BankAmerica Software Aims to Spot Wobbly Credit Lines
BankAmerica Corp. is installing software designed to monitor consumer lines of credit.
The software, written to predict customer behavior and help manage compliance with risk-adjusted capital requirements, is a response to banks' growing desire to catch deteriorating lines of credit before loans must be written off.
Typically, credit lines have not been scrutinized unless they were very high or in default.
Initially, BankAmerica will use the software in the consumer lending department for both secured and unsecured loans.
Under consideration is a second phase in which bank credit card lines would be brought onto the system.
The company hopes the software will let it review all lines of credit each year without hiring new employees in the consumer lending department. The system is supposed to separate out for San Francisco-based Bank of America the 10% of loans that the bank says ordinarily require human intervention.
The bank worked with American Management Systems of Arlington, Va., to develop the software. It uses a behavior scoring methodology to predict customer behavior.
A Bank of America spokesman declined to say whether the software would be used with credit lines of Security Pacific National Bank when the two institutions are merged.
$6 Billion Credit Exposure
Most banks now review fewer than 10% of their credit lines. Typically, BankAmerica would review only accounts that had fallen two months behind, or that were for $50,000 or more.
Over the next year, Bank of America will bring the all the lines of credit in its consumer lending portfolio onto the system. The company has a $6 billion credit exposure; about $4 billion has been drawn down.
"For the first time, we'll have the ability to review all the accounts," said James M. Petersohn, Bank of America vice president and manager of credit approval systems. "This will let us seek out very quickly those credit lines that are performing poorly.
"We should not be in the situation of having customers at the end of their credit limit suddenly" become chargeoffs.
Breaking New Ground
The software addresses the least-automated part of the bank's consumer lending process - the servicing of loans already granted.
"Credit-decision models have existed for 15 or 20 years on the origination side," said Peter DiGiammarino, vice president, finance industry, of American Management Systems.
"On the back end, we've had behavior scoring for determining the probability a customer will pay.
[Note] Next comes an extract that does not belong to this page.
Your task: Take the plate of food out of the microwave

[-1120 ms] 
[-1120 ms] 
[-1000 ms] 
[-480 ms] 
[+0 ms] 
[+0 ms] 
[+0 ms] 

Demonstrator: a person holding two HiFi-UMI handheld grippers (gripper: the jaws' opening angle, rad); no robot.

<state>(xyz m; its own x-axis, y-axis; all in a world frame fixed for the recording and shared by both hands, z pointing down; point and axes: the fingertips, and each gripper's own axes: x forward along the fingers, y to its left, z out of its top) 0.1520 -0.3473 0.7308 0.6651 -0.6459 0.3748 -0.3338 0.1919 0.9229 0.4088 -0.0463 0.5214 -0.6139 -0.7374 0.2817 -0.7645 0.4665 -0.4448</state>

But there's been no behavior scoring in the middle."
The software runs on an International Business Machines Corp. mainframe. Bank of America is testing the program using a test data base.
Predicting the Future
Accounts that fall into a "gray area" will be dealt with by customer service representatives.
The system uses a two-dimensional matrix to score each customer on the basis of behavior models developed by studying customer behavior.
Also used are credit bureau reports that reflect the behavior of Bank of America customers in dealings with other creditors.
The bank may use the scores to, for example, terminate the accounts of customers who fall into the weakest part of the matrix. At the least, the bank might not extend additional credit, Mr. Petersohn said.
Lines of credit are a relatively new product associated with credit card accounts. "Every product has its evolution," Mr. Petersohn said, "and we're now starting to recognize there is an opportunity for greater automation here."